§ What you should do
State how many lines of the material below contain the word "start". Add nothing else.

§ Data provided
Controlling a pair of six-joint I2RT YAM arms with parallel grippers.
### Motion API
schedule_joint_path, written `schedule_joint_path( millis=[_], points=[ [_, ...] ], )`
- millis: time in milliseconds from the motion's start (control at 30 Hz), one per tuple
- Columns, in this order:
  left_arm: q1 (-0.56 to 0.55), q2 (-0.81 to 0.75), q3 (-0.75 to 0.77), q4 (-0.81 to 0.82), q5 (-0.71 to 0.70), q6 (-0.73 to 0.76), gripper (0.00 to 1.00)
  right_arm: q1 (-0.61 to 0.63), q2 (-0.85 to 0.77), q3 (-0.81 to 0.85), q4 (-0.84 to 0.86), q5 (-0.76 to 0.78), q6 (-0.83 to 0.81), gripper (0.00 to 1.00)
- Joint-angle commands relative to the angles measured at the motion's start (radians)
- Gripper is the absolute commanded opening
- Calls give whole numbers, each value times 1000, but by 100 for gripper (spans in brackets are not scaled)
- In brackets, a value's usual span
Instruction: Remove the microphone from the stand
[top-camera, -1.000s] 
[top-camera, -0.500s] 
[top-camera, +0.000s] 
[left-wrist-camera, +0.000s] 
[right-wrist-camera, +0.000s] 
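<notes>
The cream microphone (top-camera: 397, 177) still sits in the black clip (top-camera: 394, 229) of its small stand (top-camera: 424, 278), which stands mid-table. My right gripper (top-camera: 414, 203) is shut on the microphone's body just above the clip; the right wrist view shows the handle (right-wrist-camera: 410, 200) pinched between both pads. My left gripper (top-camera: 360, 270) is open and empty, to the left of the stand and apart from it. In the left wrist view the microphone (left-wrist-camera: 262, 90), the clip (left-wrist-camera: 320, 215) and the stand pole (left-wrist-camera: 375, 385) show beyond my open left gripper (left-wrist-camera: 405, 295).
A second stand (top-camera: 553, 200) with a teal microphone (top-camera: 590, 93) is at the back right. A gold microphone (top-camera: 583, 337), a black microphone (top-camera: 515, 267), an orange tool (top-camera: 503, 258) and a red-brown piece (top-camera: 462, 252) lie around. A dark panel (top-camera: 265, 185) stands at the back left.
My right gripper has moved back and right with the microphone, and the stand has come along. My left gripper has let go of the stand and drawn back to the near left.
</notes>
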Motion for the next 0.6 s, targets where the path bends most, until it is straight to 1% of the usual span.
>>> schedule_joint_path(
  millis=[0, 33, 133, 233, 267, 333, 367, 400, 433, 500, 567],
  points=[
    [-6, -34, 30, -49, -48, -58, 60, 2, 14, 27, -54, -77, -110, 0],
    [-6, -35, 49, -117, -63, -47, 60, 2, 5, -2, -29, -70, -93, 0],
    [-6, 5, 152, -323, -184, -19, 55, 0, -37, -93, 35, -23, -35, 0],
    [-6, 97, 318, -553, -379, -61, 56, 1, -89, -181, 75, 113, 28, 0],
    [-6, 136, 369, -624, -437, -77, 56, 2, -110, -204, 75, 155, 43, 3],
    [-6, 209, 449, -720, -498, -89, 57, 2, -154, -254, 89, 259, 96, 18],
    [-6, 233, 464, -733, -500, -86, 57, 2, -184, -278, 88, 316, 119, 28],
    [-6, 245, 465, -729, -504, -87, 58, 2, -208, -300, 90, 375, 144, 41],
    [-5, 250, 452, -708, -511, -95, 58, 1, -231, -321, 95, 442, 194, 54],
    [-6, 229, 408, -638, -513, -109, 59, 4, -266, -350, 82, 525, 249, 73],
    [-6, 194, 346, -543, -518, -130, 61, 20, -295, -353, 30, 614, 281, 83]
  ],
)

§ Task response
2